Click on table to enlarge view.

When looking at an equally-weighted Chart of the BRICKS (Brazil, Russia, India, China, South Korea, South Africa) we see prices pulling back to their '15 highs as momentum diverges positively. An upside breakout from this wedge would confirm that this was a corrective move within a long-term uptrend and signal further upside in 2019.

Click on chart to enlarge view.

When looking at equally-weighted chart of the BRICKS versus the BRICKS Ex-India, we see a beautiful upside breakout, retest, and continuation higher.

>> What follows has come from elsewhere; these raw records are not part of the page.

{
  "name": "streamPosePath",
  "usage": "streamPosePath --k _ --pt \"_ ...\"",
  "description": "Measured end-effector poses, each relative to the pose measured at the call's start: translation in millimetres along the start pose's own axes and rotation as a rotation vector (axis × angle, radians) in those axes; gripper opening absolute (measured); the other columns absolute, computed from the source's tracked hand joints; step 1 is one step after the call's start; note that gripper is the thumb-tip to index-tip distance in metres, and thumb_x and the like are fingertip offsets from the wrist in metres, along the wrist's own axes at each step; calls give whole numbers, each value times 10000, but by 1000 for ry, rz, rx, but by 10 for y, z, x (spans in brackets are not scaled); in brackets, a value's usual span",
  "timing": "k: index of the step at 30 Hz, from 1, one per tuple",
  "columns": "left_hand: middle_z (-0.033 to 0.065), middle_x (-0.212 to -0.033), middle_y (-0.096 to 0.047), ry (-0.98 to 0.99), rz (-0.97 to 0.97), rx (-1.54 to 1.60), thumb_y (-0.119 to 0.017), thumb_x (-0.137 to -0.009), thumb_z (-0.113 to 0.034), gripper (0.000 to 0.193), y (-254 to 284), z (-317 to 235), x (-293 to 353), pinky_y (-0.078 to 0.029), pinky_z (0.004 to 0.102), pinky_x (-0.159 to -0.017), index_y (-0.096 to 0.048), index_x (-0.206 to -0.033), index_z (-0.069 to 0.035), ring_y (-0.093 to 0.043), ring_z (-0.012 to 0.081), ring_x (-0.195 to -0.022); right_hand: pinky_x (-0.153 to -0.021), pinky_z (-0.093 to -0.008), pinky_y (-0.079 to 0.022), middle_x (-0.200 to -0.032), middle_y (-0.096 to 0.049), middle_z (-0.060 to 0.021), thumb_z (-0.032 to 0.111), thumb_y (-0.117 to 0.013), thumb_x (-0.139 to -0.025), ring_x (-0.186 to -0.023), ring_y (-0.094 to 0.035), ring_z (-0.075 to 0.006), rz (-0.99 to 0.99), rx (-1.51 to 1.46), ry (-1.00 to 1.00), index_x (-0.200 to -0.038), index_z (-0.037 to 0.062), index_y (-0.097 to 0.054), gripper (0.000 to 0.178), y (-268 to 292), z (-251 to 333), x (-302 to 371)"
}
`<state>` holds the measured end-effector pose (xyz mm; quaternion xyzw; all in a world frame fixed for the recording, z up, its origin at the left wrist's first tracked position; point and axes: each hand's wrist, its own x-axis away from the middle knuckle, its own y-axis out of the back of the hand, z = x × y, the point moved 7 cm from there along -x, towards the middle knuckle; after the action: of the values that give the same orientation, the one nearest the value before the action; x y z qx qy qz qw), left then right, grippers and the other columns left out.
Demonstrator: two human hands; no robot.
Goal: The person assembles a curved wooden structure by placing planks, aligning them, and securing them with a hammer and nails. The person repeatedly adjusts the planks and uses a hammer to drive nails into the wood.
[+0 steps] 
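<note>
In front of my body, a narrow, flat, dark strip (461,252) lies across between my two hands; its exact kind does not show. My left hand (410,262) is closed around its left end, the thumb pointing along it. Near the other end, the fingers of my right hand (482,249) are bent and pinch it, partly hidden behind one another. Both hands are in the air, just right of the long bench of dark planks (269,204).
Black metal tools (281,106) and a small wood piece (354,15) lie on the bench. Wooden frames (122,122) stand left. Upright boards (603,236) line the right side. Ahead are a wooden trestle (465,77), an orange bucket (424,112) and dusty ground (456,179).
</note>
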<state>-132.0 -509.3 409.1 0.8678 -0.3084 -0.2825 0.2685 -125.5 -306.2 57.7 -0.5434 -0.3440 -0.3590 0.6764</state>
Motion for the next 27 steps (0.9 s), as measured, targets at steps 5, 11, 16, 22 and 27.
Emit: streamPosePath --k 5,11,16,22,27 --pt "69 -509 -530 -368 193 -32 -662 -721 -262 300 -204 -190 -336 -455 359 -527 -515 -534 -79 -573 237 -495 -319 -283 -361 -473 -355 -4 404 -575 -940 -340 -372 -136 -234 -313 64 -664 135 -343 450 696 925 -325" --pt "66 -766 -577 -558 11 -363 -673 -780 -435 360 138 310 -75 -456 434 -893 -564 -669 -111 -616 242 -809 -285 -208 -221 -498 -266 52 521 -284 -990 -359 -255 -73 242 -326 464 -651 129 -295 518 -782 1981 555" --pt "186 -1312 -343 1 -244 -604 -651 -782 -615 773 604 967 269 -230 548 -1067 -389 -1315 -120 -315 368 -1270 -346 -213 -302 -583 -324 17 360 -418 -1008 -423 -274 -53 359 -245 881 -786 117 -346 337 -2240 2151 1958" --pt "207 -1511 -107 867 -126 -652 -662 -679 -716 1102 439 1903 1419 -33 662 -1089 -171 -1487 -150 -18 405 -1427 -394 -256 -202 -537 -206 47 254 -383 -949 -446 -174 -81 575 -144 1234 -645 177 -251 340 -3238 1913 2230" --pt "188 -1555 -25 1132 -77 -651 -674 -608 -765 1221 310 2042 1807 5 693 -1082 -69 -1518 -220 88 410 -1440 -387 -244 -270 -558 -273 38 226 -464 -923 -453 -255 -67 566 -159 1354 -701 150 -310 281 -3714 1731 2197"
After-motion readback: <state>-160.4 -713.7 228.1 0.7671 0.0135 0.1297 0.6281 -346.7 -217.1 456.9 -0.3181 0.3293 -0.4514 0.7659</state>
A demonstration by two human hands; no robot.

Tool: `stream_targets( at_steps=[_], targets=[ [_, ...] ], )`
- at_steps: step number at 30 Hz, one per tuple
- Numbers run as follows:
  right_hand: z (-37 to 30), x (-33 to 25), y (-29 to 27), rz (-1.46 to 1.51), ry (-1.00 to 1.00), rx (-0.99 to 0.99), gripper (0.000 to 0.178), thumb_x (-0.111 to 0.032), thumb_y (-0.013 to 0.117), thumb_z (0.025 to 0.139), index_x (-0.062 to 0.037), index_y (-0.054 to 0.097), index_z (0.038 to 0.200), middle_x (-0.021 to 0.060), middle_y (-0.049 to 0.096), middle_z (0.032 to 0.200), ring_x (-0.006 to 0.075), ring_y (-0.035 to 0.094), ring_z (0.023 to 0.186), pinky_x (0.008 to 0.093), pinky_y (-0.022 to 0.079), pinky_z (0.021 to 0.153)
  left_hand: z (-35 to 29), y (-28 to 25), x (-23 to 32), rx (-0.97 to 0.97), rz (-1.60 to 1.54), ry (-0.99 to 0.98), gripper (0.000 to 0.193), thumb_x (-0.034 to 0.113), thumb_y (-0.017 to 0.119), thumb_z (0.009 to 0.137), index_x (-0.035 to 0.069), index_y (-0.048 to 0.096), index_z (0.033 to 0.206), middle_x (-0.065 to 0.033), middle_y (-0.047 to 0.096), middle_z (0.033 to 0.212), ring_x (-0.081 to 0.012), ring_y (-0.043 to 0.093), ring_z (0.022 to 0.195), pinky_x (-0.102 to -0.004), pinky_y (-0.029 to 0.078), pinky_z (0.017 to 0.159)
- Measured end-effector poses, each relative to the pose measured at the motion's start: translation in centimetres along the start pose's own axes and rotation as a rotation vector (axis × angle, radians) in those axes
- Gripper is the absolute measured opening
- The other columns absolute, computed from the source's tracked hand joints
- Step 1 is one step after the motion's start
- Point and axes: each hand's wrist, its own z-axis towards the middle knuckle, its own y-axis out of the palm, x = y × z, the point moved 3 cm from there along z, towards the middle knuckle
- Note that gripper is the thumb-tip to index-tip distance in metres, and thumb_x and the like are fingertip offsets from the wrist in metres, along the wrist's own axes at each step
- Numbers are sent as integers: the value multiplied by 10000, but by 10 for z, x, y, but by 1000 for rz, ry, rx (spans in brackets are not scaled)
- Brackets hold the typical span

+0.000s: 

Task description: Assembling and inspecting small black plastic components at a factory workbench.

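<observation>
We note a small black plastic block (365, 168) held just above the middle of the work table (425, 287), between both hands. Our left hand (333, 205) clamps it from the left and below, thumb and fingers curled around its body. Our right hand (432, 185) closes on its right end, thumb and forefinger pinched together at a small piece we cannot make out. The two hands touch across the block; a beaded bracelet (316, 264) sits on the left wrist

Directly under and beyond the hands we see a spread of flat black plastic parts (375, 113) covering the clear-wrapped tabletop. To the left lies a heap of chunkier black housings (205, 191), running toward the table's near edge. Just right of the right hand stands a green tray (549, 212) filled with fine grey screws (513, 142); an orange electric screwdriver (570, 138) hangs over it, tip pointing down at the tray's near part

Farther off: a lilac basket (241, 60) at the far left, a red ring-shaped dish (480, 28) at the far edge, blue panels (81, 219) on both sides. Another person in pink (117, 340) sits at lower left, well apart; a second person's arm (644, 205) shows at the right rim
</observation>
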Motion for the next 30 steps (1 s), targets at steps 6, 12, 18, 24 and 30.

This chart tells us that India is likely to out-perform the group as long as prices are above the initial breakout area.

To simplify Developed Markets, I've equally-weighted the S&P 500, Nikkei 225, and Stoxx Europe 600, and plotted it vs. the BRICKS. Until this range resolves itself, BRICKS will continue to gyrate relative to Developed Markets over the intermediate-term.

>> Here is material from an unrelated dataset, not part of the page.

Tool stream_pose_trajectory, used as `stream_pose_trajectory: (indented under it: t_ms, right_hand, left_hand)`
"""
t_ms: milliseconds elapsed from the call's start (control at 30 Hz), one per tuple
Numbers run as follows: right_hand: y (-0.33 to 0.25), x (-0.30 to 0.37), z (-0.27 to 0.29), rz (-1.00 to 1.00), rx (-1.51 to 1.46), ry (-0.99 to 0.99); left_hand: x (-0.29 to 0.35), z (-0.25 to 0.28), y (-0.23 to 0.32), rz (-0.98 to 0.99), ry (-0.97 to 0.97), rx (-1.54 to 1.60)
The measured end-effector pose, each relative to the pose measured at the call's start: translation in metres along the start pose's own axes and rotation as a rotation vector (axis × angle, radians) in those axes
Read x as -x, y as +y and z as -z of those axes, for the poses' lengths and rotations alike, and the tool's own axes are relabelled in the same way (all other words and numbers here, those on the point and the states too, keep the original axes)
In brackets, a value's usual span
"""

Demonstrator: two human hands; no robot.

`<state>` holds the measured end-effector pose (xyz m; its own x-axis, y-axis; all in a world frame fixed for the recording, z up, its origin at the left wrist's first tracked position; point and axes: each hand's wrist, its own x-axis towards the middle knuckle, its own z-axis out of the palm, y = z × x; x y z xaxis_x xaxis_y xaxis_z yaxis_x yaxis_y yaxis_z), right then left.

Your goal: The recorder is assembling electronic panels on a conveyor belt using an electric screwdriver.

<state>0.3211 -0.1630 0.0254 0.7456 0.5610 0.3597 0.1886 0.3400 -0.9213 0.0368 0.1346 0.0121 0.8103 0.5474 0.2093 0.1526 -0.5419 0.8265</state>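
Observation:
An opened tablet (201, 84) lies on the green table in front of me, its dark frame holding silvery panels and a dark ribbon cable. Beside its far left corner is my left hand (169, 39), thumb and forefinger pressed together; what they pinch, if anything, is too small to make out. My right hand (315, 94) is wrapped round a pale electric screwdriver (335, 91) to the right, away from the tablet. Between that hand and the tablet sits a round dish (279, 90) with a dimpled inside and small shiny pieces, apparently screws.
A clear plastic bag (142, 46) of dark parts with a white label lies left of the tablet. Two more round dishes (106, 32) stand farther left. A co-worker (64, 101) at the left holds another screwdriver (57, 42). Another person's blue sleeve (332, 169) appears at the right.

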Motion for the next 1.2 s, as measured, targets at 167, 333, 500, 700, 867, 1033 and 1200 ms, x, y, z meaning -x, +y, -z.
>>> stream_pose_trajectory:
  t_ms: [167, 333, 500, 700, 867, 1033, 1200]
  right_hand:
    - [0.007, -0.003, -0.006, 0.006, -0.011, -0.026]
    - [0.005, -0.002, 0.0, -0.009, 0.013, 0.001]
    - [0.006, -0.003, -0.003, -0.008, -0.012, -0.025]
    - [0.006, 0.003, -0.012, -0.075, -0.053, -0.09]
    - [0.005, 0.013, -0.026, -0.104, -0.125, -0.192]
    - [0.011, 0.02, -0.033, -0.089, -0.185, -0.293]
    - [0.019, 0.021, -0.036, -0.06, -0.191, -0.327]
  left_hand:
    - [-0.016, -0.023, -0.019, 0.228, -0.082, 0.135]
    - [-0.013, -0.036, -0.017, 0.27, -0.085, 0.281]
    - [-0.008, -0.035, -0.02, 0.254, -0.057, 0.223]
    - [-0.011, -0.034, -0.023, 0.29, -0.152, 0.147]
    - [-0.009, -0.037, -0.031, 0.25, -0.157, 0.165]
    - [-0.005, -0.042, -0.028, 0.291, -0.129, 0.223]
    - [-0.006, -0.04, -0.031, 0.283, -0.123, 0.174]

When looking at it through the lens of US Listed ETFs, we see India attempting to break out from a 3.5-year base relative to Emerging Markets, suggesting that even in Dollar Terms India is likely to out-perform its peer group.

Now that we have some perspective on India's relative strength versus the rest of the globe, let's take a look at the major indexes on an absolute basis.

First is the Nifty 50, which from a structural perspective is consolidating within a secular uptrend. Momentum is in a bullish range, but until prices break the January highs or year-to-date lows, there's little directional edge.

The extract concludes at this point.